The food in Saint Tropez ranges from the truly spectacular to the spectacularly over-priced. There are, however, a few places where you can get good honest food for less than the Greek deficit, but you have to know your way around. And if you have no deficit to worry about at all, then you have plenty of gourmet restaurants to choose from.
There are two beautiful restaurants set in old Provencal houses in the pretty lanes of Saint Tropez.
L'Auberge des Maures is the oldest restaurant in Saint Tropez and has been serving up sensational Provencal food since before the Second World War broke out. Picasso and Charlie Chaplin are just two of the famous clientele who have eaten from its kitchen. Dine on fresh fish baked with lemon and herbs and beef stews rich with red wine and rosemary. The stone walls, thick wooden beams and grape vines just complements this food to perfection. The obvious criticism is that traditional Provencal food is not normally this expensive, but this restaurant has the history and ambiance to pull it off with distinction.
Au Caprice des Deux is another old favourite for locals and visitors alike, with a wonderful selection of Provencal and Southern French food. This place gets very crowded, and its convivial atmosphere is very enjoyable; it doesn’t stand on pretension, with chunky wine and water glasses and the food coming out on thick white plates. The food here looks less like it’s there to be photographed and more like it’s to be enjoyed, and we mean that as a compliment: this is delicious, honest French cooking (with somewhat dishonest prices but, hey, it’s Saint Tropez!).
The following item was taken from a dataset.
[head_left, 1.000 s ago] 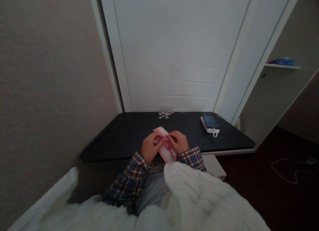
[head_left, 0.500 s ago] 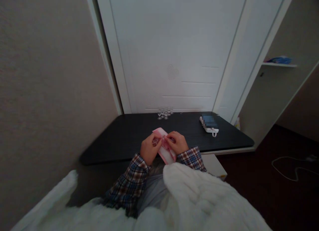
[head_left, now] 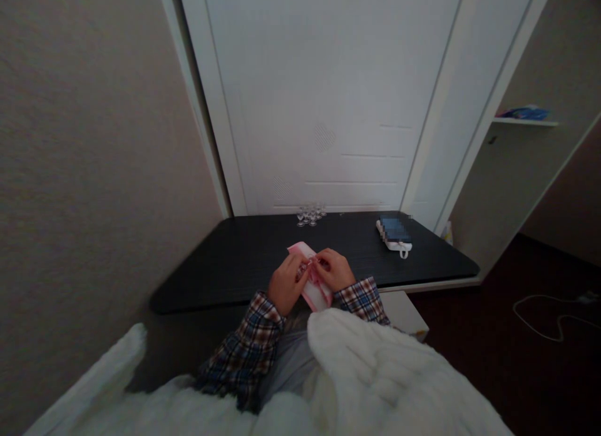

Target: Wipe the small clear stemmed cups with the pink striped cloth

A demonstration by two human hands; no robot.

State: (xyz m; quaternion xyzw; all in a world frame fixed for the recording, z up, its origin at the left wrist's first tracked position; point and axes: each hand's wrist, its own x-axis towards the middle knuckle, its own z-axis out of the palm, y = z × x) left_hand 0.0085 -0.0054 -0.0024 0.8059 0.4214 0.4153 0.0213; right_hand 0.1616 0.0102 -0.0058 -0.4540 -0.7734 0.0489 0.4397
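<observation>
The left hand (head_left: 288,283) and right hand (head_left: 335,270) clamped their fingers on the pink packet (head_left: 315,292). Clear pieces (head_left: 310,215) stood far off.

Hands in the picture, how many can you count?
2. The left hand is at the left side of the pink-and-white piece, and the right hand at its right, near the black table's near edge.

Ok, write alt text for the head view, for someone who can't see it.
A person's left hand and right hand pinch a small pink-and-white item at the front of a dark tabletop. Beyond sit small clear pieces and, right, a dark flat device atop a white object.
</observation>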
For a truffle fest and a brief respite from the Saint Tropez summertime bling, head to Bistro a la Truffe, a cozy and popular bistro run by famous TV chef Bruno de Lorgues. Take a table among the exposed brick walls that are festooned with old black and white photos, and tuck into a wonderful meal of fresh creamy pasta, roasted meats and grilled lobster - all topped and infused with the earthy smell of truffles that fills the room. You’ll pay somewhat for the privilege, but not as much as you’d expect for a meal so wonderfully abundant in truffle magic.
La Table du Marche is another St Tropez institution; this restaurant may be called a ‘simple bistro’, but with meals like lobster gratin and scrambled eggs with sea urchin on the menu, it’s not surprising that chef Christophe Leroy is considered one of the area’s most well-loved and enterprising chefs. This gorgeous little bistro and tearoom is a welcoming place, especially if you’re considering indulging in the chocolate spring rolls with spicy caramel sauce.
Brasserie des Arts is a very popular and trendy brasserie that serves up decent food for fairly reasonable prices. It’s got a terrace outside on the bustling Place du Lices that affords some of the best people watching on earth, and the atmosphere really ramps up as the afternoon goes on. By night-time there’s a real party going on, with music until 2am.
For another unpretentious eatery popular with locals and tourists alike, head to Le Sporting; a brasserie that is not much different than so many other good local cafes across France. The furniture is old, children run about, the fish is fresh, the burgers are good, the food is hearty and flavoursome… and the prices are very good for Saint Tropez, with daily specials for about 15 euro. Try the burger with fois gras and morel sauce. This is real French cooking in that it is loved by the masses and, unless you like your tablecloths white and your cutlery in solid silver, the chances are excellent that you’ll like it too.